* Provided entries *

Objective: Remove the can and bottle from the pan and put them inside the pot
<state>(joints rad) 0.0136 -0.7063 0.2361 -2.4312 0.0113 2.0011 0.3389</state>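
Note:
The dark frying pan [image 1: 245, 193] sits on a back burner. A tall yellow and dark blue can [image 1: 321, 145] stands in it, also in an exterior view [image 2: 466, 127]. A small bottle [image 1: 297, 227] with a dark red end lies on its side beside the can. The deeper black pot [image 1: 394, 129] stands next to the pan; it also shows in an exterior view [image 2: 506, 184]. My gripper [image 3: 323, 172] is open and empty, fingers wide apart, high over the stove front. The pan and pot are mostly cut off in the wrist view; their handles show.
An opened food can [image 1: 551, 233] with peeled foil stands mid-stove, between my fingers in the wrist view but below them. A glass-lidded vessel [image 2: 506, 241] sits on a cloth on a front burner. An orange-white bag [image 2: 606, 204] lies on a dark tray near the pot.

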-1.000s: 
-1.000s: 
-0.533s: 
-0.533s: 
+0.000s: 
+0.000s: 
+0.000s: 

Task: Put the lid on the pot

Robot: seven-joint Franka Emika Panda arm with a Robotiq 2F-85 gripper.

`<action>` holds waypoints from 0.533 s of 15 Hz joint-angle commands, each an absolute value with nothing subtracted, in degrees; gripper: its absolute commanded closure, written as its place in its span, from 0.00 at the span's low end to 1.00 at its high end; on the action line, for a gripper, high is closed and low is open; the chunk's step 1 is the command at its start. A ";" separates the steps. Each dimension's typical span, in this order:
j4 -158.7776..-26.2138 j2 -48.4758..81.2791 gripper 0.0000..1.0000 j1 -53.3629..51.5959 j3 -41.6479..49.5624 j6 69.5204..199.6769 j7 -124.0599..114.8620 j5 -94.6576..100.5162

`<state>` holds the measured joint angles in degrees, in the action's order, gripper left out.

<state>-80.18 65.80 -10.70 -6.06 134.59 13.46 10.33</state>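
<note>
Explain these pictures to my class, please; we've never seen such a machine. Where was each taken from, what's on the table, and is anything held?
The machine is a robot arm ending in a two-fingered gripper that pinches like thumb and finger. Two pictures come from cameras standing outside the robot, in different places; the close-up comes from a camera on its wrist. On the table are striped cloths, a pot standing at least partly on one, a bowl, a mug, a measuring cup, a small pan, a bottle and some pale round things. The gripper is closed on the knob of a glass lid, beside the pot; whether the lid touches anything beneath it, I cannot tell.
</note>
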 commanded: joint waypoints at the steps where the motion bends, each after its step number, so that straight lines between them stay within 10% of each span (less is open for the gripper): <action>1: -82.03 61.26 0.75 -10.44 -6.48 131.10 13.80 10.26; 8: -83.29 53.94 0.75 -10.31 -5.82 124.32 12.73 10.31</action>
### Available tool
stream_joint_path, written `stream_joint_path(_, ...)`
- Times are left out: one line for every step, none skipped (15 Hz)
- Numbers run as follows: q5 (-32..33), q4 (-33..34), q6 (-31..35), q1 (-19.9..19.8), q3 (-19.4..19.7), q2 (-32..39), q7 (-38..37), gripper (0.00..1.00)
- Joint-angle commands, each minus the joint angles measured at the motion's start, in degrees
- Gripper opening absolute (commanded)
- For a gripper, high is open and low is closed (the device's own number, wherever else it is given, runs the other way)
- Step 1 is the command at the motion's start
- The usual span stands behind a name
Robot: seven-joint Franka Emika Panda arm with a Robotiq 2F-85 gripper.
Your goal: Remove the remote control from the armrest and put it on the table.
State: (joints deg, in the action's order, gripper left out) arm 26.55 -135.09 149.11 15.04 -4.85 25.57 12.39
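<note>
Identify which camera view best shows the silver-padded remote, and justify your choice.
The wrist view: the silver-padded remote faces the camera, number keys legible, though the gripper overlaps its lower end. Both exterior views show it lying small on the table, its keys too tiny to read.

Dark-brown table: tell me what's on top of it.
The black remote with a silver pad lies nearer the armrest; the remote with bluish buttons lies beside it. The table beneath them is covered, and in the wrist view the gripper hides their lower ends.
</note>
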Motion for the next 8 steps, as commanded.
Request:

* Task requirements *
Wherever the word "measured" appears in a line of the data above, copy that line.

* Expected output *
`<state>` holds the measured joint angles in degrees, in the action's order, gripper left out.
- Joint-angle commands, each minus the joint angles measured at the motion's start, in degrees

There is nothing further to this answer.